* [ACTION ITEM]:
Every line below must be given again exactly.

___ DATASET SECTION ___

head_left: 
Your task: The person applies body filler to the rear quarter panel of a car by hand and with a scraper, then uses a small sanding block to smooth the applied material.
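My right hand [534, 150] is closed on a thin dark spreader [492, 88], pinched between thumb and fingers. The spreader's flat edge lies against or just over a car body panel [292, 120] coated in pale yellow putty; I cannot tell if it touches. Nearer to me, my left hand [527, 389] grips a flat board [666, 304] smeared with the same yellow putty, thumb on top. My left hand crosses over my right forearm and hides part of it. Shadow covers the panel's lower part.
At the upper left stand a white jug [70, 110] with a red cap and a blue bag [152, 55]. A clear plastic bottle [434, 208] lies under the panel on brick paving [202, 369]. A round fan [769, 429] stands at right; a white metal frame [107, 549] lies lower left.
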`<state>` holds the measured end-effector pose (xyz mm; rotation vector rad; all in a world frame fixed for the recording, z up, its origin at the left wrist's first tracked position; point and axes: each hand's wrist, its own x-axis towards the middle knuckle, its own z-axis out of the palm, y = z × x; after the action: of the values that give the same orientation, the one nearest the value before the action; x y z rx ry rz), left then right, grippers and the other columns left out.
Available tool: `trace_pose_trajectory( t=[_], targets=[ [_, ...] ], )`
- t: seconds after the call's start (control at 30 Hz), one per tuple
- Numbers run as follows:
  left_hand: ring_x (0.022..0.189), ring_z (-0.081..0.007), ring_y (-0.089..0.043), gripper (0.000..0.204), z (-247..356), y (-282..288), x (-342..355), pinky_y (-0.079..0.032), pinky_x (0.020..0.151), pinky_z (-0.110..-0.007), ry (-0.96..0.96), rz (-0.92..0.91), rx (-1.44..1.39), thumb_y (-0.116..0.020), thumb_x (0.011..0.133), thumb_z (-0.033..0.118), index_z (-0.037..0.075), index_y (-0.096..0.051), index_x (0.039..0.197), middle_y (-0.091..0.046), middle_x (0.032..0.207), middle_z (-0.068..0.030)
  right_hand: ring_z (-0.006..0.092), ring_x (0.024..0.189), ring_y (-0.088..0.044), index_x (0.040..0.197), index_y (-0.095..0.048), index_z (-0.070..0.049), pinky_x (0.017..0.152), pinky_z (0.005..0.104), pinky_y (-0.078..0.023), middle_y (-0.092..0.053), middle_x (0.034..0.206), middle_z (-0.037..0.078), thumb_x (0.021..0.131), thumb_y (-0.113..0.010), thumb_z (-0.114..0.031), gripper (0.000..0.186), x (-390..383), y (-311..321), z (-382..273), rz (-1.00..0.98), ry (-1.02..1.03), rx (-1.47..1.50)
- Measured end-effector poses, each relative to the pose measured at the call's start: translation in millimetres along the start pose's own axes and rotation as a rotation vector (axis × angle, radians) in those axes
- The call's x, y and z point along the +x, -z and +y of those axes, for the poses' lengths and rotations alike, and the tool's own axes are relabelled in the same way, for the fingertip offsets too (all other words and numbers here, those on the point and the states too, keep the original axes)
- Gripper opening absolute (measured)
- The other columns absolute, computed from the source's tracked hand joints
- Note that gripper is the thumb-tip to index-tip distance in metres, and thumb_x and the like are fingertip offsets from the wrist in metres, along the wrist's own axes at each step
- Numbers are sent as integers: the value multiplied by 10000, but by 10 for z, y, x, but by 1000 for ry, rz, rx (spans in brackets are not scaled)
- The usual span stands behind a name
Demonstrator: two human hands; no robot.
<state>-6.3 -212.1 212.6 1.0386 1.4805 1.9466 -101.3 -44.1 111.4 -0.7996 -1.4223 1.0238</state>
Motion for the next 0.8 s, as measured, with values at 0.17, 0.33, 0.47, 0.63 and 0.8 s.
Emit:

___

* [WORKED SOLUTION]:
head_left: 
Your task: The person applies body filler to the rear quarter panel of a car by hand and with a scraper, then uses a small sanding block to smooth the applied material.
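My right hand [534, 150] is closed on a thin dark spreader [492, 88], pinched between thumb and fingers. The spreader's flat edge lies against or just over a car body panel [292, 120] coated in pale yellow putty; I cannot tell if it touches. Nearer to me, my left hand [527, 389] grips a flat board [666, 304] smeared with the same yellow putty, thumb on top. My left hand crosses over my right forearm and hides part of it. Shadow covers the panel's lower part.
At the upper left stand a white jug [70, 110] with a red cap and a blue bag [152, 55]. A clear plastic bottle [434, 208] lies under the panel on brick paving [202, 369]. A round fan [769, 429] stands at right; a white metal frame [107, 549] lies lower left.
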`<state>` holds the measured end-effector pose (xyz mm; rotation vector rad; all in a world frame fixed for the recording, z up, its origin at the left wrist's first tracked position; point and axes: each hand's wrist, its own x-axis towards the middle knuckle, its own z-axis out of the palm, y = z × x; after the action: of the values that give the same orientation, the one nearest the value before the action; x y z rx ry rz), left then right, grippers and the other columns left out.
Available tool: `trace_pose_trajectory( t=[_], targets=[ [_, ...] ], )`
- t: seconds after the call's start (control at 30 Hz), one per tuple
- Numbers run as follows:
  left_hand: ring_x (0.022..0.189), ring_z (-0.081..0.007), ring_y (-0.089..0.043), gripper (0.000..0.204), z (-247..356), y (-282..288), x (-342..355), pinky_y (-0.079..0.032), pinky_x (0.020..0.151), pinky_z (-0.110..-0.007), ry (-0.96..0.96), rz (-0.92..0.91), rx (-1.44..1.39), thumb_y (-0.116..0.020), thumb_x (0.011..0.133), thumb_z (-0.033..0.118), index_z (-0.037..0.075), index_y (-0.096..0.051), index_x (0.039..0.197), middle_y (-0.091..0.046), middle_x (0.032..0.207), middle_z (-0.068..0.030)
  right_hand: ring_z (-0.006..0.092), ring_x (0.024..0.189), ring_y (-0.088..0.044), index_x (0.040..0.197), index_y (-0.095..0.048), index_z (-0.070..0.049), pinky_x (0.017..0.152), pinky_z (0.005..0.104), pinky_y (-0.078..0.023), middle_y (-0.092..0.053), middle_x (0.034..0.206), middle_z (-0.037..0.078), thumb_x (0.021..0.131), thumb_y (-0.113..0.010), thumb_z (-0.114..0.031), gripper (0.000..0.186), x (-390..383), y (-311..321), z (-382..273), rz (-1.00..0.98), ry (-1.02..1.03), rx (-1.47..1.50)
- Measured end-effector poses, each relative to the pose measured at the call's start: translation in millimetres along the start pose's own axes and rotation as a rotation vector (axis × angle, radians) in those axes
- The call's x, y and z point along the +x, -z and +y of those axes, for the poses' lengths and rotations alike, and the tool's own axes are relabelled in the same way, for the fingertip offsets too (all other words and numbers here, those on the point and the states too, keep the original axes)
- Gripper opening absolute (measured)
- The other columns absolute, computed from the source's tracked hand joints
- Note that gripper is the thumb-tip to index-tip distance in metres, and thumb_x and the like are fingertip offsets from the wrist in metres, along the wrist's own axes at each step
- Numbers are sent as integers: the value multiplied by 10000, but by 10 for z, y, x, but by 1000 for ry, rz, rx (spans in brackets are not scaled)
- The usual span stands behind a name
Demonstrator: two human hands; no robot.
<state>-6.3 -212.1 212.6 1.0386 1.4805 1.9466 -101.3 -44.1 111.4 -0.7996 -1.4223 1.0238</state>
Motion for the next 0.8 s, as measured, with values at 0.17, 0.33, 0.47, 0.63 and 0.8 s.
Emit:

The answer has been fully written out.